WHAT THIS TASK INVOLVES:
Here are some records. Print all of them exactly.

── MATERIAL FOR THE TASK ──

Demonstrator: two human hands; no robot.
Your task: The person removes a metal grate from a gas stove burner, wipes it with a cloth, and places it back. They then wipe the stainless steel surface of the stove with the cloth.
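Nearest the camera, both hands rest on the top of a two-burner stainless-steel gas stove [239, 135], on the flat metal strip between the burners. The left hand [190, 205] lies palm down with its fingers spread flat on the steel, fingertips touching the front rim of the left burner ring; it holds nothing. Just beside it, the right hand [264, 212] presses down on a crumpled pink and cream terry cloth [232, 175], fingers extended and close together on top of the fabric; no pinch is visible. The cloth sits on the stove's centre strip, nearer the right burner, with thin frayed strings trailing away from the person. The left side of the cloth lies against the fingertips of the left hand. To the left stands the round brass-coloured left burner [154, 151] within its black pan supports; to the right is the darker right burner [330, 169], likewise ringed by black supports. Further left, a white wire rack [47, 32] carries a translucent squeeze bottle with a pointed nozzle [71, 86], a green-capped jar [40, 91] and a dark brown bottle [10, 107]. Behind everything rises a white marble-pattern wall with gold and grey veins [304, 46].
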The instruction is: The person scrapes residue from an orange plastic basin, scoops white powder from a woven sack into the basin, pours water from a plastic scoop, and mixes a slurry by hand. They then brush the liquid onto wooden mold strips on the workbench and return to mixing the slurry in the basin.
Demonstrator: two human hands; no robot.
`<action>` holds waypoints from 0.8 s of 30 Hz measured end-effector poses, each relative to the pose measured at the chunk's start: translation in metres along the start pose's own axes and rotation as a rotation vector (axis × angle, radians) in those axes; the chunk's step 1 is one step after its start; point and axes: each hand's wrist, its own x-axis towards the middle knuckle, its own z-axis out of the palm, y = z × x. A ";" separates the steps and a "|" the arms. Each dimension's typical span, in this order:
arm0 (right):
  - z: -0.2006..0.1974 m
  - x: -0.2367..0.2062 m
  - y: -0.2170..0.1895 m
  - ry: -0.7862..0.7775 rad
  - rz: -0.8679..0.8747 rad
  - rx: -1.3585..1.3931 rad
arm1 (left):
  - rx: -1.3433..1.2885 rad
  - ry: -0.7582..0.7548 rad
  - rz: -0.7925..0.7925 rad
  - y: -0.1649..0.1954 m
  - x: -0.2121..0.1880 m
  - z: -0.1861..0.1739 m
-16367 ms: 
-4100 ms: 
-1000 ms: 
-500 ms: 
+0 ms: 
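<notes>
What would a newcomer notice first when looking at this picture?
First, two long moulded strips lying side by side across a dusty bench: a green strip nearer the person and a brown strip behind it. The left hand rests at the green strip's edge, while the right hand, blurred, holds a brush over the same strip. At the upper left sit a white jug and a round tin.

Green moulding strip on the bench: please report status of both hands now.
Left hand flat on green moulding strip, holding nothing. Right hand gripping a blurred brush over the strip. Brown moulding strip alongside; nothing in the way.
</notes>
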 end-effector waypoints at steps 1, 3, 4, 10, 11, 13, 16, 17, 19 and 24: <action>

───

SOLUTION TO THE PROBLEM:
Demonstrator: two human hands; no robot.
Your task: The person removes a metal grate from a gas stove burner, wipes it with a cloth, and places it back. They then wipe the stainless steel surface of the stove with the cloth.
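Nearest the camera, both hands rest on the top of a two-burner stainless-steel gas stove [239, 135], on the flat metal strip between the burners. The left hand [190, 205] lies palm down with its fingers spread flat on the steel, fingertips touching the front rim of the left burner ring; it holds nothing. Just beside it, the right hand [264, 212] presses down on a crumpled pink and cream terry cloth [232, 175], fingers extended and close together on top of the fabric; no pinch is visible. The cloth sits on the stove's centre strip, nearer the right burner, with thin frayed strings trailing away from the person. The left side of the cloth lies against the fingertips of the left hand. To the left stands the round brass-coloured left burner [154, 151] within its black pan supports; to the right is the darker right burner [330, 169], likewise ringed by black supports. Further left, a white wire rack [47, 32] carries a translucent squeeze bottle with a pointed nozzle [71, 86], a green-capped jar [40, 91] and a dark brown bottle [10, 107]. Behind everything rises a white marble-pattern wall with gold and grey veins [304, 46].
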The instruction is: The person scrapes residue from an orange plastic basin, scoops white powder from a woven sack into the basin, pours water from a plastic scoop, and mixes a slurry by hand. They then brush the liquid onto wooden mold strips on the workbench and return to mixing the slurry in the basin.
Demonstrator: two human hands; no robot.
`<action>` holds waypoints from 0.8 s of 30 Hz measured end-effector poses, each relative to the pose measured at the chunk's start: translation in metres along the start pose's own axes and rotation as a rotation vector (axis × angle, radians) in those axes; the chunk's step 1 is one step after its start; point and axes: each hand's wrist, its own x-axis towards the middle knuckle, its own z-axis out of the palm, y = z × x. A ";" separates the steps and a "|" the arms. Each dimension's typical span, in this order:
arm0 (right):
  - z: -0.2006..0.1974 m
  - x: -0.2367..0.2062 m
  - y: -0.2170..0.1895 m
  - ry: -0.7862..0.7775 rad
  - rz: -0.8679..0.8747 rad
  - rx: -1.3585..1.3931 rad
arm1 (left):
  - rx: -1.3433..1.2885 rad
  - ry: -0.7582..0.7548 rad
  - rz: -0.7925..0.7925 rad
  - y: -0.1649..0.1954 m
  - x: -0.2121..0.1880 m
  - z: -0.1861..0.1739 m
-16367 ms: 
-4100 ms: 
-1000 ms: 
-500 ms: 
+0 ms: 
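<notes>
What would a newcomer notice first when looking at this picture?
First, two long moulded strips lying side by side across a dusty bench: a green strip nearer the person and a brown strip behind it. The left hand rests at the green strip's edge, while the right hand, blurred, holds a brush over the same strip. At the upper left sit a white jug and a round tin.

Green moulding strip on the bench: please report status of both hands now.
Left hand flat on green moulding strip, holding nothing. Right hand gripping a blurred brush over the strip. Brown moulding strip alongside; nothing in the way.
</notes>
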 end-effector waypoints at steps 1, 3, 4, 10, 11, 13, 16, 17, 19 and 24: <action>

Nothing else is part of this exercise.